The article highlights a fundamental change that many modern teams are already experiencing: QA is no longer a stage at the end of the development cycle. In today’s fast-paced, Agile and DevOps-driven environments, the focus is no longer on who does the testing, but on how quality is embedded throughout the process.

QUALITY IS EVERYONE’S RESPONSIBILITY

In modern product teams, especially in Agile and DevOps environments, testing can’t be an afterthought. In traditional QA models, development and testing were separate phases - a structure designed around the Waterfall model. But in modern software development, that separation is no longer practical. 

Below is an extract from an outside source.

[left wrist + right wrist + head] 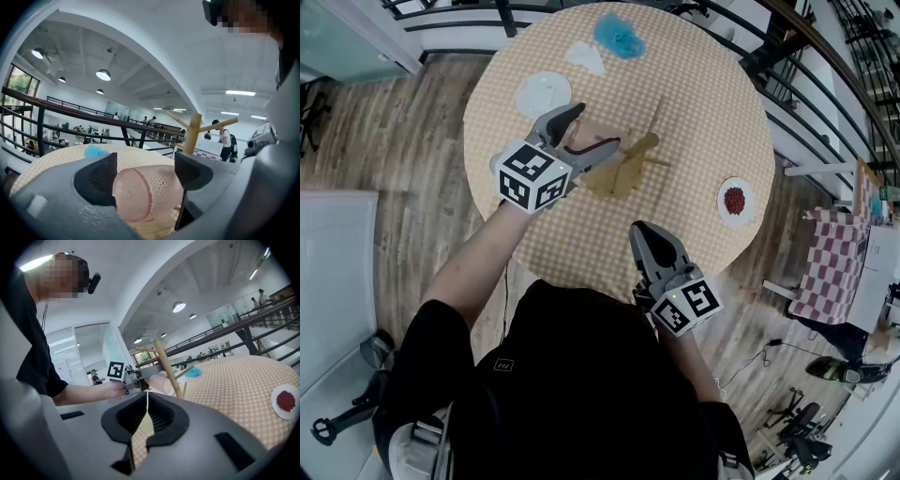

Continuous integration and delivery (CI/CD) practices, along with stronger cross-functional collaboration, have shifted the focus. Instead of handing off testing to a dedicated QA team at the end of a sprint, quality is now seen as a collective responsibility integrated into the entire process. 

That means developers write more tests, teams automate more steps, and everyone - product managers, designers, engineers - shares accountability for what gets released. It’s a shift from “delivering, then testing” to making quality part of the process”.

THE QA ROLE ISN’T GONE - IT’S SMARTER

Quality professionals still have a vital role, but it looks different. Their focus is no longer just finding bugs, but helping teams prevent them, by designing better test strategies, identifying risks earlier, and integrating automation into everyday workflow.

QA is shifting from being a final checkpoint to a continuous enabler of quality. They now collaborate closely with developers and product teams throughout the lifecycle. Their goal is to support smarter, faster releases by integrating testing into development workflows and empowering teams with the right tools and practices. Rather than acting as gatekeepers, they help shape a shared understanding of quality, ensuring that issues are addressed before they reach the end of the process.

AUTOMATION FIRST - BUT NOT AUTOMATION ONLY

At Sprintform, we fully embrace this shift. We prioritize automation because it allows us to move fast and scale without compromising quality. However, we also recognize that not all testing scenarios can - or should - be automated. That’s why we still value thoughtful manual testing - especially in more complex cases where human insight matters.

In short: automation is our default, but never our only answer.